According to research from RetailMeNot, 69 percent of in-store shoppers would prefer to search for product reviews on their phone rather than seek assistance from an associate.
I guess that’s unsurprising. We know consumers love reviews, with 89 percent reading them before making a purchase. It stands to reason that if they’re looking for impartial advice, they’d rather turn to the Internet than someone who’s on the store’s payroll.
More surprisingly, 53 percent of shoppers favor searching for deals and promotions on the products they’re planning to purchase rather than asking an in-store associate.
13. Three-Fifths of Shoppers Prefer Brands That Allow Them to Buy On Mobile (Think with Google)
Clearly, a lot of people use their phones to browse, buy, and look for offers and reviews—even when they’re in a physical store.
So it’s no great shock to learn that the option to buy using a smartphone plays a key role in consumer purchase decisions.

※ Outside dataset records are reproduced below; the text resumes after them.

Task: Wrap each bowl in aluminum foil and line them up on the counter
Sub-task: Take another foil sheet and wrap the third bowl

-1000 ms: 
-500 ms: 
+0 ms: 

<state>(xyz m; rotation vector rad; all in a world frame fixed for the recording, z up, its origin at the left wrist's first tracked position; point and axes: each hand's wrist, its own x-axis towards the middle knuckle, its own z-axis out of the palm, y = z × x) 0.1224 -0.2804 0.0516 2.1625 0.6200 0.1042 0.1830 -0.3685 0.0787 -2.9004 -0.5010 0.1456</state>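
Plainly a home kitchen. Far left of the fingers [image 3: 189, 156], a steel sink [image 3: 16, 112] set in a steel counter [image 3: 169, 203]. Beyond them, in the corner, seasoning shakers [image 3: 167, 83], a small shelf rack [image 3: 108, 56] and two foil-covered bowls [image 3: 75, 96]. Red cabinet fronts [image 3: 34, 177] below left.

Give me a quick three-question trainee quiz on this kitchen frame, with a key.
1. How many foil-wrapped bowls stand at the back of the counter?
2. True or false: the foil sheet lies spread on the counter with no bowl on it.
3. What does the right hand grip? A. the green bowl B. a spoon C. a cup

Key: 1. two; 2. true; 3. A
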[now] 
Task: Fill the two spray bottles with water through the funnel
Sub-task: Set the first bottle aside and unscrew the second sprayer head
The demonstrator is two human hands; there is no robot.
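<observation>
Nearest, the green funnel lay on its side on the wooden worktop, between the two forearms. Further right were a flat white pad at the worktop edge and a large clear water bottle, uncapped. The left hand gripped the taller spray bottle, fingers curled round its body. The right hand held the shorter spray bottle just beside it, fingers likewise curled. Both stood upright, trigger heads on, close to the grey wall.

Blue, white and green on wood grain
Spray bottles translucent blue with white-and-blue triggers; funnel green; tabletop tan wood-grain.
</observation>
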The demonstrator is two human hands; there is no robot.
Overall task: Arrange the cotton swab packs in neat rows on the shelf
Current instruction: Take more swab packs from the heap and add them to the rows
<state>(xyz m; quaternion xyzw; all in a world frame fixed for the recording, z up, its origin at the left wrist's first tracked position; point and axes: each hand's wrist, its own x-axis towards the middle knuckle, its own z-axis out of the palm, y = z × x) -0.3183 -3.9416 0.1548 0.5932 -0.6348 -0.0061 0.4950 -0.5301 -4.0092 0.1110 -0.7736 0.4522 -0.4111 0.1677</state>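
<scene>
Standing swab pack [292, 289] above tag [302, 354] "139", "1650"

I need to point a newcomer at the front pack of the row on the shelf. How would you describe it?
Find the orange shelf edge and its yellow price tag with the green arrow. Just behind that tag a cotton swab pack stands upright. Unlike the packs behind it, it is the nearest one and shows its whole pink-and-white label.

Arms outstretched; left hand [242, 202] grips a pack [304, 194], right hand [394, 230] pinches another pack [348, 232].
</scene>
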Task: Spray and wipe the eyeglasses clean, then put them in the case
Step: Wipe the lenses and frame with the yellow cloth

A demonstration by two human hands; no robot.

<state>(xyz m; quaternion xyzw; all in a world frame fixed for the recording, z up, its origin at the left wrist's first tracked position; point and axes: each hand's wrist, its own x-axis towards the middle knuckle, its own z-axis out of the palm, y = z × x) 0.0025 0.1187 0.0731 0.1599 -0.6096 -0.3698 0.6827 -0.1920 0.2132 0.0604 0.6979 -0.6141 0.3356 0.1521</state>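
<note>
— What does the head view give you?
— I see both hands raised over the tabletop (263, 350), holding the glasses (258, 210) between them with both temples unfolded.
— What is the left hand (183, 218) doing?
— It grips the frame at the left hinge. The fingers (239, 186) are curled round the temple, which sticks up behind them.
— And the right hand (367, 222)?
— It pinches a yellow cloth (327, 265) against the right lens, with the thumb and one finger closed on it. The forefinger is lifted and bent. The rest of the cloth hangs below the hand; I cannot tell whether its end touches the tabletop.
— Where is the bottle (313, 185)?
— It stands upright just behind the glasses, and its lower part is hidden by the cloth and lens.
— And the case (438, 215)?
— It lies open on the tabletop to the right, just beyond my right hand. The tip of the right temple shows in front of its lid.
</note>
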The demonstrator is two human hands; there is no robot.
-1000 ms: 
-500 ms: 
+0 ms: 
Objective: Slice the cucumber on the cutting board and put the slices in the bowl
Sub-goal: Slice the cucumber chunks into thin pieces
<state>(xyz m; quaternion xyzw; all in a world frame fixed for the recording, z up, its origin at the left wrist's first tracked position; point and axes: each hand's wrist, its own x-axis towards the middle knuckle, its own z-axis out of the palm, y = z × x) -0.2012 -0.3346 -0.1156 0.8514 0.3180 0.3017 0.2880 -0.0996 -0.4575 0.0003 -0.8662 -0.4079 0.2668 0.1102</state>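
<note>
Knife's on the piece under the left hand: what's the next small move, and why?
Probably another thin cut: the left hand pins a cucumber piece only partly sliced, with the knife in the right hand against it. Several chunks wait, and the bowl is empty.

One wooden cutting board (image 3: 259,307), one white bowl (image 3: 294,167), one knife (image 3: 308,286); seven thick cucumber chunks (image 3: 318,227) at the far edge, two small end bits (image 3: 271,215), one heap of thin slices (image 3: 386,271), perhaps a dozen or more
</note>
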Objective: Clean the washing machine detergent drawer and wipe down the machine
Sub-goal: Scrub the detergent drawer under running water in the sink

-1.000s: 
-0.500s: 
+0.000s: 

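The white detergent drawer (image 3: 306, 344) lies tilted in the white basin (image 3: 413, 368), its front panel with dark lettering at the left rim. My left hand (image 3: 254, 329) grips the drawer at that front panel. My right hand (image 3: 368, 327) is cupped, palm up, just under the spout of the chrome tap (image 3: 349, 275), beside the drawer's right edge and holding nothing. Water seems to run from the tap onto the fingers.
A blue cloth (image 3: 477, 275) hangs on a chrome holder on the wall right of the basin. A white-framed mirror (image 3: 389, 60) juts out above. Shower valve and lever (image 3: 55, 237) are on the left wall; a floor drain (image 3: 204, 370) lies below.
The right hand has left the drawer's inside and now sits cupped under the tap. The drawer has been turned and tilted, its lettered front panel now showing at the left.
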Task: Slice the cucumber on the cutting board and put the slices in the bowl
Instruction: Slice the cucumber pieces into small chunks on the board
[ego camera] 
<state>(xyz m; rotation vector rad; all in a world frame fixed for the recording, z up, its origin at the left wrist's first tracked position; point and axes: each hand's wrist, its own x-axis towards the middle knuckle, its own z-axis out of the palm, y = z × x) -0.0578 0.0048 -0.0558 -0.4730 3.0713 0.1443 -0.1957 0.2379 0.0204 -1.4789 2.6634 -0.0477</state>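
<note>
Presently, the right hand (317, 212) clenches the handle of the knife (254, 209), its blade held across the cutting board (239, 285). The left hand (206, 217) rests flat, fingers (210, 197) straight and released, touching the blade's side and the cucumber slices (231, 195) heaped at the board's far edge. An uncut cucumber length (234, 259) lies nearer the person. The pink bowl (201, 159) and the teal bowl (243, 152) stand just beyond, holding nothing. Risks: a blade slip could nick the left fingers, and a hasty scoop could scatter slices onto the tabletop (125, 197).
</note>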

Consumers spend a staggering amount of time on their phones. They want to use them to browse your store, access deals, and promotions, and look for product reviews.
And, as we’ve seen, they’re happier to convert on mobile than you might expect.
So whether you believe mobile marketing is a standalone “thing”, or is totally indistinguishable from any other digital channel, it’s clear that mobile has never been more important to ecommerce brands.
And it’s only going to become more important.